Restate the whole listing exactly, leaving nothing out.

START Data

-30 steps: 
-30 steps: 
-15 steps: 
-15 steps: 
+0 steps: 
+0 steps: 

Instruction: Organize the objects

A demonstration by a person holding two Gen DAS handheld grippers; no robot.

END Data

**Solution to the exercise:**
-30 steps: 
-30 steps: 
-15 steps: 
-15 steps: 
+0 steps: 
+0 steps: 

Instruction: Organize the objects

A demonstration by a person holding two Gen DAS handheld grippers; no robot.

This output completes the exercise.